According to the presently described embodiments, these values are
adaptively (e.g. dynamically) set or adjusted, as described below. It is desirable
to use small values for these parameters to detect failures and failover to an
alternate server as quickly as possible, minimizing downtime and failed requests.
However, it should be appreciated that failing over to an alternate server uses
resources on that server to register the client and to retrieve the context
information for that client. If too many clients failover simultaneously, an
excessive number of registration attempts may drive the alternate server into
overload. Therefore, it may be advantageous to avoid failovers for minor
transient failures (such as blade failovers or temporarily slow processes due to a
burst of traffic).
Accordingly, rather than simply having synchronized retransmission and
timeout strategies cause traffic spikes or bursts to operational systems in the
pool following failure of one system instance, shaping of reconnection requests to
alternate servers is driven by the clients themselves. According to the presently
described embodiments, the timing parameters are adapted and/or set so that
implicit failure detection is optimized.
In one embodiment, the maximum number of retries is adjusted or set to a
random number to improve client recovery. In this regard, while protocols specify
(or negotiate) timeout periods and maximum retry counts, clients are not typically
required to wait for the last retry to timeout before attempting to connect to an
alternate server. Normally, the probability that a message will receive a reply
prior to the protocol timeout expiration is very high (e.g., 99.999% service
reliability). If the first message does not receive a reply prior to the protocol
timeout expiration, then the probability that the first retransmission will yield a
prompt and correct response is somewhat lower, and perhaps much lower. Each
unacknowledged retransmission suggests a lower probability of success for the
next retransmission.
According to the presently described embodiments, rather than simply
waiting for each of these less likely or increasingly desperate retransmissions to
succeed, clients can stop retransmitting to the non-responsive server based on
different criteria, and/or switch-over to an alternate server at different times. If
different clients register on the alternate server at different times, then the
processing load for authentication, identification and session establishment of
those clients is smoothed out so the alternate server is more likely to be able to
accept those clients, thereby shortening the duration of service disruption. To
accomplish this, clients, in this embodiment, randomize the number of retries that
will be attempted — up to the maximum number of retransmission attempts
negotiated in the protocol. Of course, randomized backoff such as the
techniques proposed herein may not eliminate traffic spikes that may push an
alternate server into an overload condition after major failure of a primary server;
however, shaping the load by spreading client initiated recovery attempts over a
longer time period will smooth the load on the alternate server.

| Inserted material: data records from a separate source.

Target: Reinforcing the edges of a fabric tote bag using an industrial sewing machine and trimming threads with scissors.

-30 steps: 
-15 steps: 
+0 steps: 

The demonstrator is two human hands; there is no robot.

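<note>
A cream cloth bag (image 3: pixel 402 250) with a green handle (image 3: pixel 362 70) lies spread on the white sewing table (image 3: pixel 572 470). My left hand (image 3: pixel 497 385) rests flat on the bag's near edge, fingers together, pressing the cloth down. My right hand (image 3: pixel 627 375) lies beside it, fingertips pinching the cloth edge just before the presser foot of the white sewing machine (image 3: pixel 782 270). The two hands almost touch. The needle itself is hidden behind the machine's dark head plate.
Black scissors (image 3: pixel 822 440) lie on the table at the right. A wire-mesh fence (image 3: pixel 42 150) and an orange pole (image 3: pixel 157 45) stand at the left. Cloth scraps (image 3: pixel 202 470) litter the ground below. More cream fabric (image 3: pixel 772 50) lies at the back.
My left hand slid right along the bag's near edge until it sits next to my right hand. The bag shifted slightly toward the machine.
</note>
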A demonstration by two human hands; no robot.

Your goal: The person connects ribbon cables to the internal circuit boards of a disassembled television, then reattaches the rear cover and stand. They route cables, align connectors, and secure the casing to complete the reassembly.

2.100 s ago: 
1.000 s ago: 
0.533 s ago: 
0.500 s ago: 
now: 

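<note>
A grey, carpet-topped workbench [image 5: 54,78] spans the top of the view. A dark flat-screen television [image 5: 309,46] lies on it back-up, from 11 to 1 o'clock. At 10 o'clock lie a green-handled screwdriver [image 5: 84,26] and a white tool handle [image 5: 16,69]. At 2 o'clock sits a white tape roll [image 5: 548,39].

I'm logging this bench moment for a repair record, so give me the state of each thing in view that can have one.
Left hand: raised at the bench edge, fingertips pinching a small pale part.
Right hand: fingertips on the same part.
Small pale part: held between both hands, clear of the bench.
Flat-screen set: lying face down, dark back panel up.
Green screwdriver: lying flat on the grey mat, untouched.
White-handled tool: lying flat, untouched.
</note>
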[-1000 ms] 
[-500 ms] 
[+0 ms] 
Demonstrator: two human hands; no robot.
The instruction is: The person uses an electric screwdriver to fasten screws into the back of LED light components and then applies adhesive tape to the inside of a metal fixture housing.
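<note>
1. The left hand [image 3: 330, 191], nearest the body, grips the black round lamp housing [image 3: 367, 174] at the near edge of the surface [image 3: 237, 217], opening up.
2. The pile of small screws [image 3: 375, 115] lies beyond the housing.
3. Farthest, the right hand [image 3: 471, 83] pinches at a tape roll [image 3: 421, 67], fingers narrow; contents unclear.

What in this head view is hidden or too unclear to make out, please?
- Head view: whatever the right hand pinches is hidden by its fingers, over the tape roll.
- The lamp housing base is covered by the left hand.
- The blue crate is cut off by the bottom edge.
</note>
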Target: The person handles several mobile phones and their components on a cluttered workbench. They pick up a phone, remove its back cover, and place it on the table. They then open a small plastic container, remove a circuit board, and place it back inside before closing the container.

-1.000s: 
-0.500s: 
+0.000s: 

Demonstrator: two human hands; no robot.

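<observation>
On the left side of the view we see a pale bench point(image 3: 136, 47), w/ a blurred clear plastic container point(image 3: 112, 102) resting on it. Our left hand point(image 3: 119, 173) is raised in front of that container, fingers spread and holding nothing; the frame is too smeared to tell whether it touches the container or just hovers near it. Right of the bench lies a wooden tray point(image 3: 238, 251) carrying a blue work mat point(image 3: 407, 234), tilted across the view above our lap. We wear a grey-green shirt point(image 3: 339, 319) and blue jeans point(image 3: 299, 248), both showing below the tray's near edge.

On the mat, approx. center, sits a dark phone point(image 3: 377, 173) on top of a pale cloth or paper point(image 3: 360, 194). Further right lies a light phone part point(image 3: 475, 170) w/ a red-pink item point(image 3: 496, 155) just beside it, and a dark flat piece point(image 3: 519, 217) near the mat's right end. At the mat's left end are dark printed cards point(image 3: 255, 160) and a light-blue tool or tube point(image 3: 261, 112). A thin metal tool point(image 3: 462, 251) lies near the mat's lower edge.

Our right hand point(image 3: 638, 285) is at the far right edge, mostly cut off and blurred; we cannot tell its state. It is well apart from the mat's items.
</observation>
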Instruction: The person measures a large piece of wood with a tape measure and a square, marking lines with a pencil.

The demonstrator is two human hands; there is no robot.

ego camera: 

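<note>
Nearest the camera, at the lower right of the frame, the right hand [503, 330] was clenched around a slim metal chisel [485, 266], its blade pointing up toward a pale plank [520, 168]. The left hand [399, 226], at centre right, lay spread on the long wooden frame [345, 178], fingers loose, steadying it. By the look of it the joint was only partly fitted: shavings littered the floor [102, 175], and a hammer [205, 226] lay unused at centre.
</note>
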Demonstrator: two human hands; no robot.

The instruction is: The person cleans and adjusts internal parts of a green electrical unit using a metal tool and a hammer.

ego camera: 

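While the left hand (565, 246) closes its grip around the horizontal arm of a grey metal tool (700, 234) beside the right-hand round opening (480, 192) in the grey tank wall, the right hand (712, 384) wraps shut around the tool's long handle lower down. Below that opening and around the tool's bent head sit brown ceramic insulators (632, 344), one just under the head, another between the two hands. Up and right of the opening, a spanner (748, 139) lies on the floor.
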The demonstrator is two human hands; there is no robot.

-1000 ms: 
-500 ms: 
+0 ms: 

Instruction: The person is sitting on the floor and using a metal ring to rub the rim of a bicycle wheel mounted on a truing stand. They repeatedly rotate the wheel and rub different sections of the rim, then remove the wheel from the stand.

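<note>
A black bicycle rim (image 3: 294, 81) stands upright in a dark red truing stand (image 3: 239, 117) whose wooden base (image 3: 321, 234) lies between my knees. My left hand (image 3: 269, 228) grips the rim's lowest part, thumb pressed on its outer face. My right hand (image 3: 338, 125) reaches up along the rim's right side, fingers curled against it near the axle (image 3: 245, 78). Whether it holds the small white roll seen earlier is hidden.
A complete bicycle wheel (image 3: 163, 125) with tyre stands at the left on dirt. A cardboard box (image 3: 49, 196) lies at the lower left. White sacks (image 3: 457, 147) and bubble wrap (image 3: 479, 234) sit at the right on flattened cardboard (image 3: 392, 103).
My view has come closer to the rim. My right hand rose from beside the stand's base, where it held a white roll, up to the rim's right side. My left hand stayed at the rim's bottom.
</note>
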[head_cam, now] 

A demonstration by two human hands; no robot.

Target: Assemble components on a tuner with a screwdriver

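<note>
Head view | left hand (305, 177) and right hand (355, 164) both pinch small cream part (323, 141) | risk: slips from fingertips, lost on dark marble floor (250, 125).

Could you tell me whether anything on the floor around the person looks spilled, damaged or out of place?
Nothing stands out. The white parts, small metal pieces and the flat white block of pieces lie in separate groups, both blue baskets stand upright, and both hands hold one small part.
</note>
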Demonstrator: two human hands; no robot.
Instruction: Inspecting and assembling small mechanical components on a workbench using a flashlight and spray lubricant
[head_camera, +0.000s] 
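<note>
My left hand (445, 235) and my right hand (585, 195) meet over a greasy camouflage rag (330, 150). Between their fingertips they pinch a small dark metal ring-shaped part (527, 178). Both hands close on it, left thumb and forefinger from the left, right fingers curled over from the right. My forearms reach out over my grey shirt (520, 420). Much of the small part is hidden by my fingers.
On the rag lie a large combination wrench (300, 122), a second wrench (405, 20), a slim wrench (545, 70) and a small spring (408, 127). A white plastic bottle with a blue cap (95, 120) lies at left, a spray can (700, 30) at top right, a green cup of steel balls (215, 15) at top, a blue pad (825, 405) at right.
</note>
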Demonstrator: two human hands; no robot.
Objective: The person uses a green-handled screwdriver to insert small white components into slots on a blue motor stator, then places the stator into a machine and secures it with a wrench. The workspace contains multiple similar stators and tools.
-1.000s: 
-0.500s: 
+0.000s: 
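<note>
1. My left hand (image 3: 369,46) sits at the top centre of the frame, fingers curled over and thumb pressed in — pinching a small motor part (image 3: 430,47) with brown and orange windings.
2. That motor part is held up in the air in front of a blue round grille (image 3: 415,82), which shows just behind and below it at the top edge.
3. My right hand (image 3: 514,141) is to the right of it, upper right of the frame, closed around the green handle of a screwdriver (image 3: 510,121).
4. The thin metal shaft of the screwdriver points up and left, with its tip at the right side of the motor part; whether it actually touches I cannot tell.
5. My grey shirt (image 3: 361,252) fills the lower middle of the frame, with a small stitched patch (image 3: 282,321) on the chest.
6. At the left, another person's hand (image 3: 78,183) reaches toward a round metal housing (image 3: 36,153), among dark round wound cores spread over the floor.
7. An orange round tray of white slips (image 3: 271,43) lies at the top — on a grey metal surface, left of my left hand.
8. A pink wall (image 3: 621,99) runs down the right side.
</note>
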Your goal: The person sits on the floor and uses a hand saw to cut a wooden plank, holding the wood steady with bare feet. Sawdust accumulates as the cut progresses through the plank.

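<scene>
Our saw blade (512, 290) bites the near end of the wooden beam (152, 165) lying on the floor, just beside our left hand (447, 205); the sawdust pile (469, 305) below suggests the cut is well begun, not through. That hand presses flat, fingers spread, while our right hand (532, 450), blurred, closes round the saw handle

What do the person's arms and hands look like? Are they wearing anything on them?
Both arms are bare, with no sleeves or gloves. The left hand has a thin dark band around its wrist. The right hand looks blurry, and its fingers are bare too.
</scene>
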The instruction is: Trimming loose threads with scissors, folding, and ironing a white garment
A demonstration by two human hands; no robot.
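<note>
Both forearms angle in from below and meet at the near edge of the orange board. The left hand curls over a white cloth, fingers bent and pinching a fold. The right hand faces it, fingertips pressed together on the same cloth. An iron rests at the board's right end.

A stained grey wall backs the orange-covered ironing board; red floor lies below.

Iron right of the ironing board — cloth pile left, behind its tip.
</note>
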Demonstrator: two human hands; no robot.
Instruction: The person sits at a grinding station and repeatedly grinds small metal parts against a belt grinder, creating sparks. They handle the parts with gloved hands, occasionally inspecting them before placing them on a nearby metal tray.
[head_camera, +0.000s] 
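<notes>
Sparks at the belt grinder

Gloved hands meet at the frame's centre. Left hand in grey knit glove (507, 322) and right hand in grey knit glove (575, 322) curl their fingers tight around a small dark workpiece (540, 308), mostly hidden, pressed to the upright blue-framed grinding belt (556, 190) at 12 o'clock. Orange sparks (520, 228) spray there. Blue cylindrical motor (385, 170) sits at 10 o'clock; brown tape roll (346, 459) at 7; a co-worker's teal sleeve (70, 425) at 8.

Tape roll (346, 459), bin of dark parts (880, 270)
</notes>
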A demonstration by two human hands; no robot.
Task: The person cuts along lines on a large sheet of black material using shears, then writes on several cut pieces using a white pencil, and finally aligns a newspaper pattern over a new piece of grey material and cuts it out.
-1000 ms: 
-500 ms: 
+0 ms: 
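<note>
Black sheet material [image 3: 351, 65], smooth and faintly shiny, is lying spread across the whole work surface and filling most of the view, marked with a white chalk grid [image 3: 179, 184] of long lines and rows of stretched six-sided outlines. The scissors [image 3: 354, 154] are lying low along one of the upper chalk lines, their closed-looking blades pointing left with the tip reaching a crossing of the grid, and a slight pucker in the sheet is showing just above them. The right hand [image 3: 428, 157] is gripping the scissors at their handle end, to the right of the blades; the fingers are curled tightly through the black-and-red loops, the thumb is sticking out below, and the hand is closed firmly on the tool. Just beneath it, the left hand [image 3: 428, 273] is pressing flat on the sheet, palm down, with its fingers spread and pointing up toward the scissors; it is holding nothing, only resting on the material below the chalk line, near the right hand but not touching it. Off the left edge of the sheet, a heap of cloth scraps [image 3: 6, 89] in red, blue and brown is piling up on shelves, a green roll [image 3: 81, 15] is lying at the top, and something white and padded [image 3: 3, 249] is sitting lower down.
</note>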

An example strategy is for each client to execute the following procedure
whenever a message or response timer times out:
1. Generate a random number or use a client unique number, e.g. specified
digits of the network interface MAC address.
2 . Logically divide the domain of random numbers into 'MaximumRetryCount'
buckets.
3 . Select the Maximum RetryCount value for this failed message (e.g.
between 1 retries and MaximumRetryCount) based on the bucket into
which the random number falls.
This is merely an example. The approach of randomizing can be realized
in a variety of manners. For example, the approach can be weighted based on
the cost of reconnecting to another server. For example, some services have
larger amounts of state information that must be initialized, security credentials
that must be validated, and other concerns that place a significant load on the
system and increase delay in service delivery for the end user. To compensate
for these higher cost reconnections for some protocols, the randomized
maximum retry count can be adjusted either by excluding some retry options
(e.g., always having at least one retry) or by weighting the options (e.g.,
exponentially weighting the maximum retry counts, such as how timeouts may be
exponentially weighted). Note, the minimum number of the maximum retry
count may be influenced by behavior of the underlying network and
characteristics of the lower layer and transport protocols. A maximum retry count
of -0- may be appropriate for some deployments, while a minimum number of the
maximum retry count may be 1 for other deployments.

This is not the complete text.